_Assigned task_: Keep the pictures out, please, and set down every record exactly.

_Input for this task_:
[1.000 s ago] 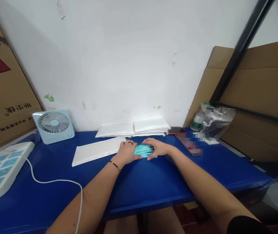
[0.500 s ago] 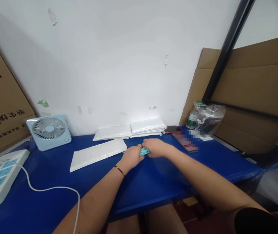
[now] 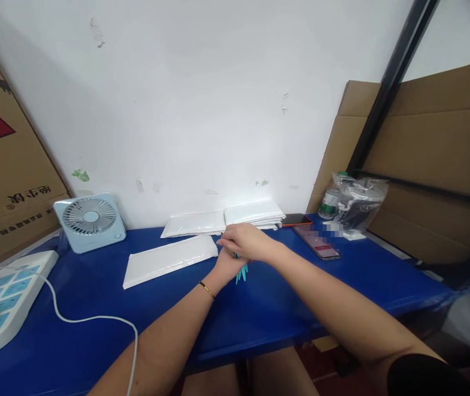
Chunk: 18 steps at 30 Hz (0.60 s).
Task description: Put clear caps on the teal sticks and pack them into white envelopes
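My left hand (image 3: 229, 267) is closed around a bundle of thin teal pointed strips (image 3: 242, 273), whose tips fan out below the fingers. My right hand (image 3: 245, 242) lies across the top of the left one, its fingers curled over it; what those fingers grip is hidden. Just left of the hands, a white padded envelope (image 3: 169, 258) lies flat on the blue table (image 3: 260, 319). Behind them, against the wall, are another white envelope (image 3: 193, 223) and a stack of white envelopes (image 3: 253, 212).
Two phones, one with an orange edge (image 3: 296, 220) and one with a lit screen (image 3: 317, 243), lie on the right. Beyond are a bottle (image 3: 329, 203) and a plastic bag (image 3: 362, 203). A light blue fan (image 3: 90, 223) and a corded power strip (image 3: 16, 297) stand left.
My right hand has moved left, from beside the left hand to over it. The teal strips now point down toward me instead of lying between both hands. The view has shifted slightly.
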Available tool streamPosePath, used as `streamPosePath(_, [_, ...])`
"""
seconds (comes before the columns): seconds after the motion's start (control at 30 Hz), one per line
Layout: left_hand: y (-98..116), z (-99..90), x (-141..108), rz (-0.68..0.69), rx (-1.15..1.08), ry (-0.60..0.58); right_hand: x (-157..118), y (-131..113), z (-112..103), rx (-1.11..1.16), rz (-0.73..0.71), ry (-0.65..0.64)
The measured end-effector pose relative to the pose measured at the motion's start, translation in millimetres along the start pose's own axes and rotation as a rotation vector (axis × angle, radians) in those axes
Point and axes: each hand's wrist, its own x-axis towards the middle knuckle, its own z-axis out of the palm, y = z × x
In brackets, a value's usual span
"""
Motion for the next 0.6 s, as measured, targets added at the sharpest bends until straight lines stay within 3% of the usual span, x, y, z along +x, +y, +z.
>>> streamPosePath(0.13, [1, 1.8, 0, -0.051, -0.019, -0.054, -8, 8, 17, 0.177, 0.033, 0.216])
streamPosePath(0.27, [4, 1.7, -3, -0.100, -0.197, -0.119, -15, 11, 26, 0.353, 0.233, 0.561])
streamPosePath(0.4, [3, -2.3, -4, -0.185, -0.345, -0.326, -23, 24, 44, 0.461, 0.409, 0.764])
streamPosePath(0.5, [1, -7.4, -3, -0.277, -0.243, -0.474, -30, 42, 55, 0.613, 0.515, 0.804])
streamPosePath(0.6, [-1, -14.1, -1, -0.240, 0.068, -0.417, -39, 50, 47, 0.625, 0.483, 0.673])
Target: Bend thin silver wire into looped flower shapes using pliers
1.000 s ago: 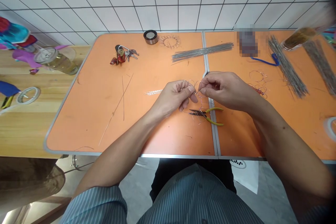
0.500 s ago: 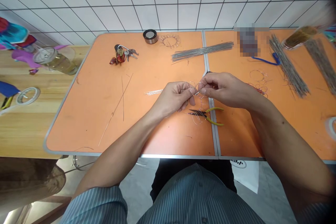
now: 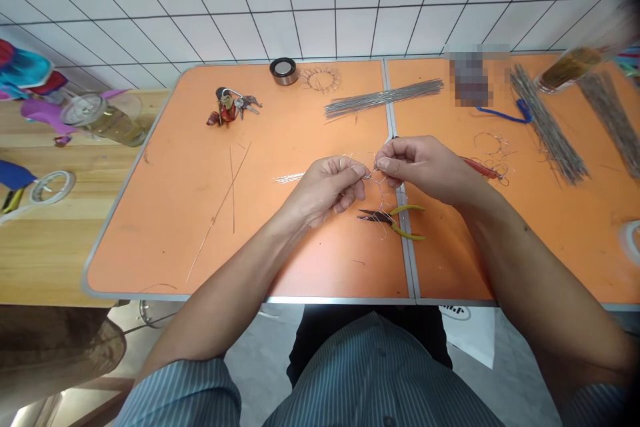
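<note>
Thin, looped wire (image 3: 383, 195) runs between my two hands and hangs down over the pliers. My left hand (image 3: 336, 188) pinches it between thumb and fingers, palm side partly turned up. Close by on the right, my right hand (image 3: 414, 163) grips another part of the same wire with thumb and forefinger. Just below lie yellow-handled pliers (image 3: 395, 219), their dark jaws pointing left. Several short straight wires (image 3: 289, 178) poke out on the table beyond my left hand. The exact shape of the wire at the fingertips is too fine to make out.
The orange table (image 3: 150, 213) carries a wire bundle (image 3: 385, 99), keys (image 3: 243, 103), a tape roll (image 3: 284, 71) and a wire ring (image 3: 321, 80). Right of my hands are a red-handled tool (image 3: 483, 168) and more wire bundles (image 3: 550, 127). Two loose wires (image 3: 233, 187) lie left.
My left hand has drawn slightly left and its fingers have shifted along the wire. The right hand has turned a little, and more of the red-handled tool shows behind it.
</note>
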The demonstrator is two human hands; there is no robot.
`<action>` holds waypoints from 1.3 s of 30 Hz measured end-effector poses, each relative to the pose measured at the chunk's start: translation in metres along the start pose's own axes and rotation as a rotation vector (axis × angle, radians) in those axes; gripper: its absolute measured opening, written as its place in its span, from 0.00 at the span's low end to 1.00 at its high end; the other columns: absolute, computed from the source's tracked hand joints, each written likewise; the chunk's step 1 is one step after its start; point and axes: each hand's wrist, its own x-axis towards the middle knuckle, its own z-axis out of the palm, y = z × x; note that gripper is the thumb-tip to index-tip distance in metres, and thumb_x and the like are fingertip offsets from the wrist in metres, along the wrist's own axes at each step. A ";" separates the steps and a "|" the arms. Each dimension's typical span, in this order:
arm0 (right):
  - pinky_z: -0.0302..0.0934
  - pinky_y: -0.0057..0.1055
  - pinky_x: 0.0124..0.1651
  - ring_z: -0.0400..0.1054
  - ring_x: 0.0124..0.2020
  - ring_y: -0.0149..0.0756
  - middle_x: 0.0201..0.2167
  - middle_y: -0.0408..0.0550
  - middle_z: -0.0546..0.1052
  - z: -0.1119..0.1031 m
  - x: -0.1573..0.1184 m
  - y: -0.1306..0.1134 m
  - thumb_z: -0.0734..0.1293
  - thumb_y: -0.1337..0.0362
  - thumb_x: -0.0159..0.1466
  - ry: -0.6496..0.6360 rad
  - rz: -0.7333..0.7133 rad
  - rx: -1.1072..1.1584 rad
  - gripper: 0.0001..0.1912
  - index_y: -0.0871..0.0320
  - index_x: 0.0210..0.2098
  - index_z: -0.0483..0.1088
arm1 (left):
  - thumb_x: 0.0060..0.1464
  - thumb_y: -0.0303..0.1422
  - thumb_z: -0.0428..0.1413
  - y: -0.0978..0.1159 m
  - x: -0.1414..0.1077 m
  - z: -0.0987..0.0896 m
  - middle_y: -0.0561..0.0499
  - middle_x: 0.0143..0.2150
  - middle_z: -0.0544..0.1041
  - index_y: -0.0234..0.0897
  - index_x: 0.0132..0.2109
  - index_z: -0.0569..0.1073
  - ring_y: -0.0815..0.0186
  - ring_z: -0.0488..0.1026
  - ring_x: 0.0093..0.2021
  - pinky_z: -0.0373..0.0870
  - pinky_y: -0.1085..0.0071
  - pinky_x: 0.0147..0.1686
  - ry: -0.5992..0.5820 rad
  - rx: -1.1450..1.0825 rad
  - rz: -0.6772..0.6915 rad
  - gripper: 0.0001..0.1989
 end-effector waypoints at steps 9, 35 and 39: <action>0.69 0.33 0.35 0.71 0.30 0.33 0.30 0.46 0.79 0.007 -0.002 0.002 0.77 0.59 0.68 0.104 0.026 0.064 0.10 0.57 0.34 0.78 | 0.56 0.43 0.72 -0.001 0.001 0.001 0.53 0.25 0.79 0.35 0.34 0.75 0.77 0.62 0.15 0.51 0.76 0.13 0.092 0.027 0.082 0.18; 0.67 0.29 0.35 0.69 0.29 0.31 0.27 0.43 0.76 0.025 0.001 0.000 0.74 0.67 0.64 0.224 0.003 0.197 0.06 0.57 0.30 0.77 | 0.58 0.37 0.67 -0.001 -0.003 0.006 0.51 0.28 0.82 0.35 0.34 0.79 0.73 0.72 0.20 0.70 0.77 0.19 0.140 0.158 0.165 0.11; 0.65 0.28 0.33 0.68 0.27 0.30 0.26 0.42 0.74 0.027 0.001 -0.005 0.74 0.70 0.63 0.229 0.042 0.186 0.07 0.57 0.29 0.76 | 0.56 0.37 0.69 -0.002 -0.002 0.005 0.51 0.28 0.82 0.34 0.33 0.79 0.73 0.72 0.20 0.69 0.77 0.19 0.133 0.134 0.133 0.11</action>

_Solution to this exercise_:
[1.000 s ago] 
[0.500 s ago] 
[now] 
Chunk: 18 steps at 30 Hz (0.60 s).
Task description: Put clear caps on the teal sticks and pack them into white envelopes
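My left hand (image 3: 229, 267) is closed around a bundle of thin teal pointed strips (image 3: 242, 273), whose tips fan out below the fingers. My right hand (image 3: 245, 242) lies across the top of the left one, its fingers curled over it; what those fingers grip is hidden. Just left of the hands, a white padded envelope (image 3: 169, 258) lies flat on the blue table (image 3: 260, 319). Behind them, against the wall, are another white envelope (image 3: 193, 223) and a stack of white envelopes (image 3: 253, 212).
Two phones, one with an orange edge (image 3: 296, 220) and one with a lit screen (image 3: 317, 243), lie on the right. Beyond are a bottle (image 3: 329, 203) and a plastic bag (image 3: 362, 203). A light blue fan (image 3: 90, 223) and a corded power strip (image 3: 16, 297) stand left.
My right hand has moved left, from beside the left hand to over it. The teal strips now point down toward me instead of lying between both hands. The view has shifted slightly.
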Available tool streamPosePath, used as `streamPosePath(_, [_, ...])`
"""
seconds (comes before the columns): seconds after the motion's start (control at 30 Hz), one per line
Layout: left_hand: y (-98..116), z (-99..90), x (-141..108), rz (-0.68..0.69), rx (-1.15..1.08), ry (-0.60..0.58); right_hand: x (-157..118), y (-131..113), z (-112..103), rx (-1.11..1.16), rz (-0.73..0.71), ry (-0.65..0.64)
The measured end-effector pose relative to the pose measured at the motion's start, translation in millimetres along the start pose's own axes and rotation as a rotation vector (axis × angle, radians) in those axes
Point and axes: each hand's wrist, its own x-axis towards the middle knuckle, its own z-axis out of the palm, y = z × x
In brackets, a value's usual span
"""
Motion for the next 0.6 s, as measured, targets added at the sharpest bends until straight lines stay within 3% of the usual span, x, y, z along +x, +y, +z.
>>> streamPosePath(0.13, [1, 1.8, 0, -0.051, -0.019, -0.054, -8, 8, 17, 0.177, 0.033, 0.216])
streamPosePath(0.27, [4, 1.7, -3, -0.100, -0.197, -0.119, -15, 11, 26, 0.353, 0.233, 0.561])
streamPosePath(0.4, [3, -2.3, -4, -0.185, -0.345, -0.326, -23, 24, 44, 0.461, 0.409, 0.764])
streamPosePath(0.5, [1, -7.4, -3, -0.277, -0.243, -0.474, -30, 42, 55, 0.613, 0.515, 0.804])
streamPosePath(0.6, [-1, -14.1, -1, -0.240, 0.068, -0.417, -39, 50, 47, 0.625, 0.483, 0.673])
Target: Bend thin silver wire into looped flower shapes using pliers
1.000 s ago: 
0.500 s ago: 
now: 
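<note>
Thin, looped wire (image 3: 383, 195) runs between my two hands and hangs down over the pliers. My left hand (image 3: 336, 188) pinches it between thumb and fingers, palm side partly turned up. Close by on the right, my right hand (image 3: 414, 163) grips another part of the same wire with thumb and forefinger. Just below lie yellow-handled pliers (image 3: 395, 219), their dark jaws pointing left. Several short straight wires (image 3: 289, 178) poke out on the table beyond my left hand. The exact shape of the wire at the fingertips is too fine to make out.
The orange table (image 3: 150, 213) carries a wire bundle (image 3: 385, 99), keys (image 3: 243, 103), a tape roll (image 3: 284, 71) and a wire ring (image 3: 321, 80). Right of my hands are a red-handled tool (image 3: 483, 168) and more wire bundles (image 3: 550, 127). Two loose wires (image 3: 233, 187) lie left.
My left hand has drawn slightly left and its fingers have shifted along the wire. The right hand has turned a little, and more of the red-handled tool shows behind it.
</note>
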The demonstrator is two human hands; there is no robot.
`<action>` holds waypoints from 1.3 s of 30 Hz measured end-effector poses, each relative to the pose measured at the chunk's start: translation in metres along the start pose's own axes and rotation as a rotation vector (axis × angle, radians) in those axes; gripper: its absolute measured opening, written as its place in its span, from 0.00 at the span's low end to 1.00 at its high end; the other columns: absolute, computed from the source's tracked hand joints, each written likewise; the chunk's step 1 is one step after its start; point and axes: each hand's wrist, its own x-axis towards the middle knuckle, its own z-axis out of the palm, y = z × x; note that gripper is the thumb-tip to index-tip distance in metres, and thumb_x and the like are fingertip offsets from the wrist in metres, along the wrist's own axes at each step. A ";" separates the steps and a "|" the arms. Each dimension's typical span, in this order:
arm0 (right):
  - pinky_z: -0.0302..0.0934
  - pinky_y: -0.0057..0.1055
  - pinky_x: 0.0124..0.1651
  - ring_z: -0.0400..0.1054
  - ring_x: 0.0124..0.2020
  - ring_y: -0.0149..0.0756
  - middle_x: 0.0201..0.2167
  - middle_y: -0.0408..0.0550
  - middle_z: -0.0546..0.1052
  - z: -0.1119..0.1031 m
  - x: -0.1573..0.1184 m
  - y: -0.1306..0.1134 m
  - thumb_z: -0.0734..0.1293
  - thumb_y: -0.1337..0.0362
  - thumb_x: -0.0159..0.1466
  - ry: -0.6496..0.6360 rad
  - rz: -0.7333..0.7133 rad
  - rx: -1.1072..1.1584 rad
  - gripper: 0.0001..0.1912
  - index_y: -0.0871..0.0320
  - index_x: 0.0210..0.2098
  - index_z: -0.0483..0.1088
arm1 (left):
  - thumb_x: 0.0060..0.1464
  - thumb_y: -0.0303..0.1422
  - thumb_z: -0.0428..0.1413
  - y: -0.0978..0.1159 m
  - x: -0.1414..0.1077 m
  - z: -0.0987..0.0896 m
  - middle_y: -0.0561..0.0499
  - middle_x: 0.0143..0.2150
  - middle_z: -0.0544..0.1041
  - index_y: -0.0234..0.0897
  - index_x: 0.0132..0.2109
  - index_z: -0.0569..0.1073
  - ring_y: -0.0815..0.0186
  - ring_z: -0.0488..0.1026
  - ring_x: 0.0093..0.2021
  - pinky_z: -0.0373..0.0870
  - pinky_y: -0.1085..0.0071
  - pinky_x: 0.0147..0.1686
  - ry: -0.5992..0.5820 rad
  - rx: -1.1450..1.0825 rad
  - rz: -0.6772..0.6915 rad
  - gripper: 0.0001..0.1989
 end-effector waypoints at steps 9, 35 and 39: <action>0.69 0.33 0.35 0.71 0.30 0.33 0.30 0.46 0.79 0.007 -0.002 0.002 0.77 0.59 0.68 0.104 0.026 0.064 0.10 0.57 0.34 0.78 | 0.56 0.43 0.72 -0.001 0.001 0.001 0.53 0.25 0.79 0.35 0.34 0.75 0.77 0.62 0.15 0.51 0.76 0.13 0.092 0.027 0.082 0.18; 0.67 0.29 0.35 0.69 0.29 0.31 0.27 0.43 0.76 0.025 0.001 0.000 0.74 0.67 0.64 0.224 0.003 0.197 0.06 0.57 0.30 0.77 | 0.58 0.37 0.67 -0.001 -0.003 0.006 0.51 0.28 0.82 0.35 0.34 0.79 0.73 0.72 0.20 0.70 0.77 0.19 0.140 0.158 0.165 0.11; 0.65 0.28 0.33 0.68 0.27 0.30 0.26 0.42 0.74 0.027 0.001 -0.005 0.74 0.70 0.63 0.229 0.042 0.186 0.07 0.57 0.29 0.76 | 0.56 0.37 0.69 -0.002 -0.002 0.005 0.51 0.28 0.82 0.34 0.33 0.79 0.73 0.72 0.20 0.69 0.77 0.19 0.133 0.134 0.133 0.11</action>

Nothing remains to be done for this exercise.